P-to-P fraud most concerning cyber threat in 2023: CSI

US financial institutions see peer-to-peer fraud and other digital fraud as the biggest cybersecurity concern in 2023.

It was cited by 29% of respondents in a survey by Computer Systems Inc. (CSI), followed by data breaches (23%), ransomware (20%) and a breach at a third party (15%). 

Industry respondents also expressed concerns over identity theft at 4%, unavailable or unaffordable cyber insurance at 4%, geopolitical risks at 3%, DDoS attacks at 2% and website defacement at 0.9%, according to CSI’s annual survey of the financial sector.

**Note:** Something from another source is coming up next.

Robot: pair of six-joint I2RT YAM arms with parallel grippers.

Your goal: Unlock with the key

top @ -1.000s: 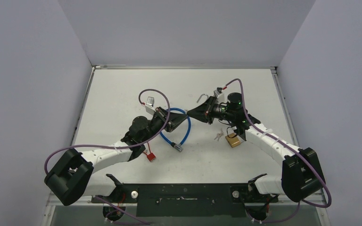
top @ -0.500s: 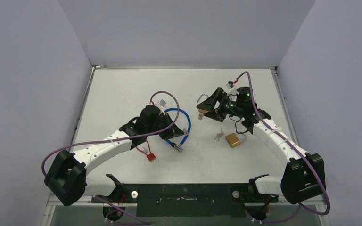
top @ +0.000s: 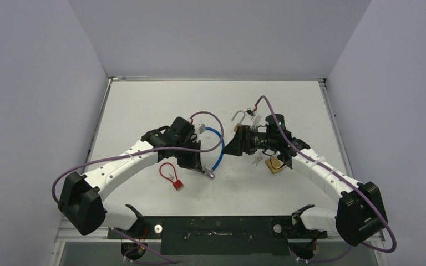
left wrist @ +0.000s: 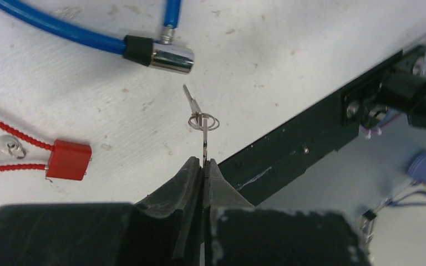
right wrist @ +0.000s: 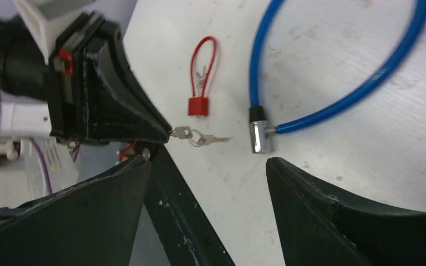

It received responses from 228 banking executives, 171 of them at vice-president level or above. 

P-to-P biggest cyber security concern

An investigation into the internal data from the four biggest banks in the US showed that as of 2020, the banks had collectively received $90 million in fraudulent claims on P2P platforms. This was expected to go up to $255 million by 2022, a 183% increase. 

“The rising rates in P-to-P fraud across the industry have institutions wondering if such incidents are a result of data breaches. This perspective likely explains why bankers ranked breaches second on their worry list,” Steve Sanders, CISO at CSI said in the report. 

Readiness for a cybersecurity incident

80% of respondents said they clearly know what to do in case of a cybersecurity incident in their organization, and 77% of respondents said they clearly understand their organization’s cyber risk. 72% of respondents said they have a reliable source of cybersecurity news, and 68% of respondents said their cyber security education program is effective, CSI found. 

51% of respondents were confident their organization would not be found negligent if it suffered a data breach, and 47% of respondents said their CISO can present a strategic business case for cyber spending. Only 8% disagreed with this statement. Around 36% of the respondents said privacy laws and regulations have improved their organization’s process, CSI wrote. 

“Based on their responses, there appears to be a certain cybersecurity exhaustion among bankers. This is understandable, but it is still important for institutions to be vigilant,” Sanders said in the report. 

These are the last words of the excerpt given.